Por Carolína Vásquez Araya
Desconcierto es el término exacto para definir la atmósfera en la
cual se hunde el mundo conocido para transformarse de golpe en una oscura
repartición de culpas. El diminuto elemento que ha dejado en evidencia la
pobreza de las políticas públicas, la ambición de ciertos grupos de poder y la
cobardía de la mayoría de gobernantes, también despojó de velos a nuestras
sociedades disfuncionales. Obligados por el miedo a un encierro voluntario o
forzoso, nos encontramos a merced de decisiones en las cuales no solo no
creemos, sino además nos huelen a traición y nos hacen desconfiar de nuestros
pares.
El momento actual no podría ser más propicio para cerrar candados y
limitar así libertades ciudadanas; las medidas restrictivas han logrado
mantener aislados a grupos contestatarios, pero también han brindado
oportunidades a otros mucho más agresivos y peligrosos, cuyo poder para
transformar las democracias en dictaduras es facilitado por la paranoia
generalizada y la parálisis ciudadana. Aprovechando este paréntesis de silencio
político, no faltan las maniobras para utilizar la pandemia como mecanismo cuyo
objetivo es asfixiar toda protesta y militarizar, casi sin oposición, ciudades
y países víctimas del saqueo y la corrupción.
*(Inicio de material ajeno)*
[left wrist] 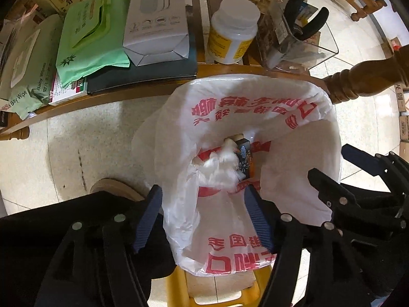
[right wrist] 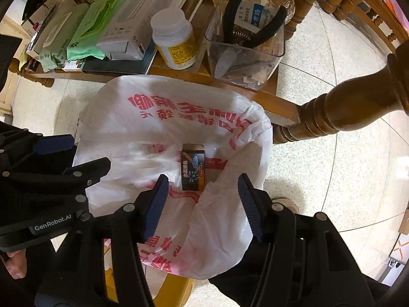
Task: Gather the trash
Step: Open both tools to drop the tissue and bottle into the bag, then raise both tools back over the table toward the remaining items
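A white plastic bag with red print [left wrist: 294,153] lines a yellow bin [left wrist: 217,291] below both grippers; it also shows in the right wrist view [right wrist: 158,128]. Inside lie a small dark box [left wrist: 245,156] [right wrist: 193,168] and a blurred white crumpled piece [left wrist: 219,166] [right wrist: 145,161], which looks in motion. My left gripper [left wrist: 204,217] is open and empty over the bag's near edge. My right gripper [right wrist: 204,204] is open and empty over the bag; it shows at the right of the left wrist view [left wrist: 329,168].
A low wooden shelf [left wrist: 153,89] behind the bag holds green wipe packs [left wrist: 87,35], a white carton [left wrist: 156,18], a white and yellow bottle [left wrist: 232,30] and a clear tub with black pliers [left wrist: 304,25]. A turned wooden leg [right wrist: 345,110] stands right. Tiled floor [left wrist: 76,153] surrounds.
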Available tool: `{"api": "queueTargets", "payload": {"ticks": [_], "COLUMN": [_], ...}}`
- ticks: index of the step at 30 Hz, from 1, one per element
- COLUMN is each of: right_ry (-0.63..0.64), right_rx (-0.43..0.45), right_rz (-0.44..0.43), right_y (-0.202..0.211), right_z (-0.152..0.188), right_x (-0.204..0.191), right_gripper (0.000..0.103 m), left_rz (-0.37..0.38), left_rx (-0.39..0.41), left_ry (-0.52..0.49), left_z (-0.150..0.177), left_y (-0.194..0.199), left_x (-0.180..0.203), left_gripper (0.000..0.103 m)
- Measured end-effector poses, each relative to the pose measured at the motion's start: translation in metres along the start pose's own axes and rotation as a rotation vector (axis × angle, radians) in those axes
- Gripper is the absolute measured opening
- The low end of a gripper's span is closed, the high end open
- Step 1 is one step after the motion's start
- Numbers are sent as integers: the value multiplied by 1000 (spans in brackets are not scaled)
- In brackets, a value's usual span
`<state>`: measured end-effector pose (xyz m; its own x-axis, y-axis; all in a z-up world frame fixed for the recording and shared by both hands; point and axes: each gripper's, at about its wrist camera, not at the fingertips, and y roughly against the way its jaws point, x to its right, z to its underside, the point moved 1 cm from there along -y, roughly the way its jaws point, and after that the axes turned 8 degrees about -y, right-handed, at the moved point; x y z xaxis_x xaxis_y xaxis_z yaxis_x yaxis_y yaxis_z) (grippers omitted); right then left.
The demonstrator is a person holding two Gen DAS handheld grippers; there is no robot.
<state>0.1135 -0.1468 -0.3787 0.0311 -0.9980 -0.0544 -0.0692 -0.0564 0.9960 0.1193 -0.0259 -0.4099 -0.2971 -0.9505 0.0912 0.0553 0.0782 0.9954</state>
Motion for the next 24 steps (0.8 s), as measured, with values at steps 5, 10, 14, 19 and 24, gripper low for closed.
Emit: {"api": "queueTargets", "payload": {"ticks": [5,10,14,19,24], "right_ry": [3,9,4,9,-1], "right_rx": [15,19,23,91,208], "right_rz": [3,6,-7,-80,-154], "right_y": [7,13,28,86,175], "right_z": [0,5,15,37,53], "right_x": [0,-4,-5,-2,11], "right_gripper": [63,63,73,84,88], "left_rz": [-42,-115,-178,-134,-108], "left_rx": [15,44,69,130,201], "left_ry": [-23,-64,-109,-154,-216], "left_z": [0,5,13,35,61], "left_y": [2,11,26,77,152], "left_x": [2,9,16,22,27], "left_gripper": [70,72,73,80,84]}}
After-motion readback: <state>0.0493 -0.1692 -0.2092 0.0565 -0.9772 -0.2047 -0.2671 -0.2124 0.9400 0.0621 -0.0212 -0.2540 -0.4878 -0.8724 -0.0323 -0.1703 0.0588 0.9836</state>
En estas circunstancias, aun cuando creemos con plena convicción
haber alcanzado cierto nivel de conocimiento sobre el mal que se cierne sobre
los pueblos –y sobre nosotros mismos- debemos reaccionar y comprender la dimensión
del fenómeno que nos ataca, el cual no es solo un virus sino todo un tinglado
diseñado en función de extraviarnos en un laberinto de rutas sin salida. De un
modo perverso, grupos de poder se esfuerzan por desorientar a las grandes
mayorías y, tal como si fueran un rebaño de ovejas, llevarlas directo hacia el
reducto que les conviene y anular toda posibilidad de participación en las
decisiones.
De ese modo, no solo dirigen el dedo acusador hacia quienes resultan
ser las víctimas, sino también convierten en una potencial amenaza a los
eslabones más débiles -política y económicamente hablando- de la cadena social
y culpan por el caos a los trabajadores, los adultos mayores, las mujeres y los
niños. Estas maniobras tienen como objetivo desestructurar a las sociedades y
lanzar a unos contra otros en un ambiente de desconfianza y violencia que
asemeja un retorno al medioevo. La manera cruel y deshumanizante como se ha
utilizado la penosa situación de la pandemia en algunas ciudades, al extremo de
que ciertos gobiernos usaran imágenes impactantes del drama humano en mensajes
oficiales como ejemplo de lo que no se debe hacer, es un ejemplo claro de
bajeza moral.
La situación de los pueblos latinoamericanos nunca había sido puesta
tan en evidencia como en estas semanas de incertidumbre. Un continente arrasado
por un sistema económico depredador cuyo poder descansa sobre estructuras de
gobierno corrompidas hasta la médula, ha debilitado las funciones de los
Estados al punto de carecer por completo de recursos para garantizar los
derechos ciudadanos estipulados en sus textos constitucionales. De ese tamaño
ha sido la traición de los cuadros políticos pero, más grave aún, la codicia
desatada de sus élites económicas y de los grandes consorcios internacionales.
La evidencia de nuestros males sociales nos ha dejado al desnudo,
frente a nosotros mismos. Quizá sea la única oportunidad para transformar
sistemas y cerrar filas, pero sobre todo para comprender la dimensión del
peligro que nos acecha: la división y la confrontación entre quienes, al final
del día, hemos sido elegidos por otros como víctimas propiciatorias.
UN VIRUS DESPOJÓ DE VELOS LO MÁS PODRIDO DE NUESTRO SISTEMA.